**Work to complete:** Repeat every line of the material that follows, word for word.

**Input records:**
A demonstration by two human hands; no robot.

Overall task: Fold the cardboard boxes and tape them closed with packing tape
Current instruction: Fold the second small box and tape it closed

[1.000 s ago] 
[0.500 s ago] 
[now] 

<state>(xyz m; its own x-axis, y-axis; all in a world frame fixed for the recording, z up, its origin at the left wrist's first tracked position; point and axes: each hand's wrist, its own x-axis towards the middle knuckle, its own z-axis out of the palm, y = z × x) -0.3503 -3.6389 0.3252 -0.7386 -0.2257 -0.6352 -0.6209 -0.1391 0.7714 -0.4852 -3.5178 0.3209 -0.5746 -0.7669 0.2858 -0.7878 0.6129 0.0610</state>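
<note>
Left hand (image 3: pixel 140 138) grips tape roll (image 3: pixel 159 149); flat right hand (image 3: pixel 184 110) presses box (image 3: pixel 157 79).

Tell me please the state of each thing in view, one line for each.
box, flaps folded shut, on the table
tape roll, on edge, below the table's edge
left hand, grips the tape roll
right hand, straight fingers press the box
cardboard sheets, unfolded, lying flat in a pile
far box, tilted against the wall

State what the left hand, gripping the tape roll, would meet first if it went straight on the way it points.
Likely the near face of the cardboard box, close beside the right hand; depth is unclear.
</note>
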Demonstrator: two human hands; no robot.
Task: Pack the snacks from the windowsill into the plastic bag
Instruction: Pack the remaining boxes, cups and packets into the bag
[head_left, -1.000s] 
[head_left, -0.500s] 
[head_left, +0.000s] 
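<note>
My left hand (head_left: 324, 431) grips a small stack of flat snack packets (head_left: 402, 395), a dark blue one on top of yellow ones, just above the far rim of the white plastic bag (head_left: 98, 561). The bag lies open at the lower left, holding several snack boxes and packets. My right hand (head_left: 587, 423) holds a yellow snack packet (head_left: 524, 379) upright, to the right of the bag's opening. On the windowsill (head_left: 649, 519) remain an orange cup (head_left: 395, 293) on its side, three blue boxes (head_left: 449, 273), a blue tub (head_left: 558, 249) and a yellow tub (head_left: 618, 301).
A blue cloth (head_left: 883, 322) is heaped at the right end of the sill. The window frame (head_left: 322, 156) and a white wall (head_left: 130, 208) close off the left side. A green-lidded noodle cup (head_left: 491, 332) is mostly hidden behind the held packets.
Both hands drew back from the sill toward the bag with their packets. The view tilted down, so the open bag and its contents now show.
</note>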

**Task answer:**
A demonstration by two human hands; no robot.

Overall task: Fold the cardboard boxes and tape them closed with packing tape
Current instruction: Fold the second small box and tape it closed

[1.000 s ago] 
[0.500 s ago] 
[now] 

<state>(xyz m; its own x-axis, y-axis; all in a world frame fixed for the recording, z up, its origin at the left wrist's first tracked position; point and axes: each hand's wrist, its own x-axis towards the middle knuckle, its own z-axis out of the palm, y = z × x) -0.3503 -3.6389 0.3252 -0.7386 -0.2257 -0.6352 -0.6209 -0.1391 0.7714 -0.4852 -3.5178 0.3209 -0.5746 -0.7669 0.2858 -0.7878 0.6129 0.0610</state>
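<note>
Left hand (image 3: pixel 140 138) grips tape roll (image 3: pixel 159 149); flat right hand (image 3: pixel 184 110) presses box (image 3: pixel 157 79).

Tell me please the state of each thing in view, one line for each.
box, flaps folded shut, on the table
tape roll, on edge, below the table's edge
left hand, grips the tape roll
right hand, straight fingers press the box
cardboard sheets, unfolded, lying flat in a pile
far box, tilted against the wall

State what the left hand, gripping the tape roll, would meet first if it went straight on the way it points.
Likely the near face of the cardboard box, close beside the right hand; depth is unclear.
</note>
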Demonstrator: two human hands; no robot.
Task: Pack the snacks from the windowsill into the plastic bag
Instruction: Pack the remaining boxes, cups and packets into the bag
[head_left, -1.000s] 
[head_left, -0.500s] 
[head_left, +0.000s] 
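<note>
My left hand (head_left: 324, 431) grips a small stack of flat snack packets (head_left: 402, 395), a dark blue one on top of yellow ones, just above the far rim of the white plastic bag (head_left: 98, 561). The bag lies open at the lower left, holding several snack boxes and packets. My right hand (head_left: 587, 423) holds a yellow snack packet (head_left: 524, 379) upright, to the right of the bag's opening. On the windowsill (head_left: 649, 519) remain an orange cup (head_left: 395, 293) on its side, three blue boxes (head_left: 449, 273), a blue tub (head_left: 558, 249) and a yellow tub (head_left: 618, 301).
A blue cloth (head_left: 883, 322) is heaped at the right end of the sill. The window frame (head_left: 322, 156) and a white wall (head_left: 130, 208) close off the left side. A green-lidded noodle cup (head_left: 491, 332) is mostly hidden behind the held packets.
Both hands drew back from the sill toward the bag with their packets. The view tilted down, so the open bag and its contents now show.
</note>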

The response to the exercise is complete.